Okay, a few weeks ago a guy who my friend is friends with went into a sudden rant about how his cousin has transitioned, and followed with just a big pile of stuff that I'm not even going to touch. Since then I avoided the friend of a friend as much as I could. But now my friend keeps saying that we three should get a flat together, and I had to tell him why I had a problem with this guy. I didn't tell him anything about myself, but he asked a few times if I was transsexual. I refused to answer, saying it didn't even matter, you didn't have to be the victim to see it was wrong. Which he took to be an indirect yes.
And my friend is a cool guy, but...I just can't even begin to explain to him what years of dysphoria and confusion were like, leading up to a horrible head last year when stuck between having a break down and transitioning, my girlfriend helped me find the third option of just being me. I really don't want to get into explaining to him what being a physical woman who is also a guy who acts to both extremes of gender roles in the same breath is. But I also didn't want to lie to him and tell him there was nothing going on there with me.

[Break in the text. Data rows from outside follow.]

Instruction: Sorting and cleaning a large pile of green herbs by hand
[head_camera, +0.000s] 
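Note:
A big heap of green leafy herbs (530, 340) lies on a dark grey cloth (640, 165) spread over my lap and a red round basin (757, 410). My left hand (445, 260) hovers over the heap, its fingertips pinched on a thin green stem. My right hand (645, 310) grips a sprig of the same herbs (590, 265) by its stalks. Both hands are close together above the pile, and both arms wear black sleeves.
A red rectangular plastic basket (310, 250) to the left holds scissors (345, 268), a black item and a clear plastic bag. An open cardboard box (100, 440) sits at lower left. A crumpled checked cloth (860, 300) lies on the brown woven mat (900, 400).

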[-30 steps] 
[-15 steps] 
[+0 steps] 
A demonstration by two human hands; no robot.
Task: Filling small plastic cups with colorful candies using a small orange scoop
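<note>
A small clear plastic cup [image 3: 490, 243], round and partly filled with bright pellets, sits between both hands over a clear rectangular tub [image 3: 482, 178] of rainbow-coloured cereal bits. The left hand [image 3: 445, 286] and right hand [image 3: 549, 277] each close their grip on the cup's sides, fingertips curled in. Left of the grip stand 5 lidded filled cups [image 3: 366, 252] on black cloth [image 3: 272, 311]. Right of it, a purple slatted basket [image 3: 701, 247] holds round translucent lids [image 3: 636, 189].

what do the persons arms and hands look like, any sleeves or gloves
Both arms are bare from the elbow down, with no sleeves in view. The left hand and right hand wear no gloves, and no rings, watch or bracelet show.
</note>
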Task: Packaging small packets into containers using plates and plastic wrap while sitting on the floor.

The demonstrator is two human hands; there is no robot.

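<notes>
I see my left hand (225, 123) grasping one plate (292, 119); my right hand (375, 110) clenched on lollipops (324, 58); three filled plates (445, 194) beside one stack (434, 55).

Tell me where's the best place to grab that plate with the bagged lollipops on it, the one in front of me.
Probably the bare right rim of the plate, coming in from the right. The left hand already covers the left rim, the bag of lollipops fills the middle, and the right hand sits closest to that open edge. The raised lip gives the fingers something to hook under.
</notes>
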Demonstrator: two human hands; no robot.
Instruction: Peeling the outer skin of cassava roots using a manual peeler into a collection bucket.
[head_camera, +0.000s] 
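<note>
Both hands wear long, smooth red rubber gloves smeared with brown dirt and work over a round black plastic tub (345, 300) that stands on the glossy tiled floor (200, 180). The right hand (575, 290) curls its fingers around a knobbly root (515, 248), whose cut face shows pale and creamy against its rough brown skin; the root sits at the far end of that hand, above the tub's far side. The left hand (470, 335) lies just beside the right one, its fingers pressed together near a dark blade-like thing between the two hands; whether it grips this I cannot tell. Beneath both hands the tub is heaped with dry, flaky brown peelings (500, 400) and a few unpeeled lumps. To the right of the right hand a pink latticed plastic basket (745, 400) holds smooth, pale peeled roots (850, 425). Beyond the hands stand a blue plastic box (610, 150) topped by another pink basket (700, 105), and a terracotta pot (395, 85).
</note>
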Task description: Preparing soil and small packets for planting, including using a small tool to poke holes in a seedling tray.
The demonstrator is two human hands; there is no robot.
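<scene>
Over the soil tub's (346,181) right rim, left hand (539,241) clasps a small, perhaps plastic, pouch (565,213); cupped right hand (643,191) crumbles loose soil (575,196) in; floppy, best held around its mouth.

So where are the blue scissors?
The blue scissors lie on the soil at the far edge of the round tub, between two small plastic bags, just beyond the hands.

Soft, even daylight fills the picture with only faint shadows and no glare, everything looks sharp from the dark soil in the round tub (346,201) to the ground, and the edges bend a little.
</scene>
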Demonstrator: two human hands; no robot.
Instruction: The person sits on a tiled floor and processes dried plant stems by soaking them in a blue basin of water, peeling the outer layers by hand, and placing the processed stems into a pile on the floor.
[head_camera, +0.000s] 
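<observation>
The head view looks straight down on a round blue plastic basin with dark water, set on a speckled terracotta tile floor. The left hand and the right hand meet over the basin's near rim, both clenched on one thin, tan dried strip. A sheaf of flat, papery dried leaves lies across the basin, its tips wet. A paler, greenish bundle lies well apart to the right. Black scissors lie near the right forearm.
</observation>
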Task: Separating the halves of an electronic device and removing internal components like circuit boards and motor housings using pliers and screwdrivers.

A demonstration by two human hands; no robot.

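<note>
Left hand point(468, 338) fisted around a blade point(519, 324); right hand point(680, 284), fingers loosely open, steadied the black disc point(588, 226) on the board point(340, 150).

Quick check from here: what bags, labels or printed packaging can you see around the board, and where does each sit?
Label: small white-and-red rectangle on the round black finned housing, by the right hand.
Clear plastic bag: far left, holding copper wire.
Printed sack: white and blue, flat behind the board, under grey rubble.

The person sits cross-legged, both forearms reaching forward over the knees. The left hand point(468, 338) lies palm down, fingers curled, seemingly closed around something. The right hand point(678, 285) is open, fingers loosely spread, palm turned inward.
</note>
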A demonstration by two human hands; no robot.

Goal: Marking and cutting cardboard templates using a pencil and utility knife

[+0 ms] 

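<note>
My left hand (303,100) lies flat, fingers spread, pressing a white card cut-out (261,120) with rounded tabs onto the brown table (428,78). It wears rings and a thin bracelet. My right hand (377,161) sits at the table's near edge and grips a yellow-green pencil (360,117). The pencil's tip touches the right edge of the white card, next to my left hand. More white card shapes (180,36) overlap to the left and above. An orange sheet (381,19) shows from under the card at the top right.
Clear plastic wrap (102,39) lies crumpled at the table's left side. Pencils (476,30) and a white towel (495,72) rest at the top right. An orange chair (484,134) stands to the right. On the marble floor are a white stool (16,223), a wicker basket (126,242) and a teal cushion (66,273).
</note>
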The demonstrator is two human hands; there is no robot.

So now he is 100% convinced I'm MTF, and okay with that, but it's not true of course. And the very idea of going into telling him what's actually going on just makes me freeze up. I didn't want to talk about this with anyone. I wanted finally going to university to be a fresh start where I could get away from the people who knew what's been going on, and let me try and find a way to not think about it all the time. And it's blown up spectacularly in week six. I need help knowing what to do, I'm just a ball of stress.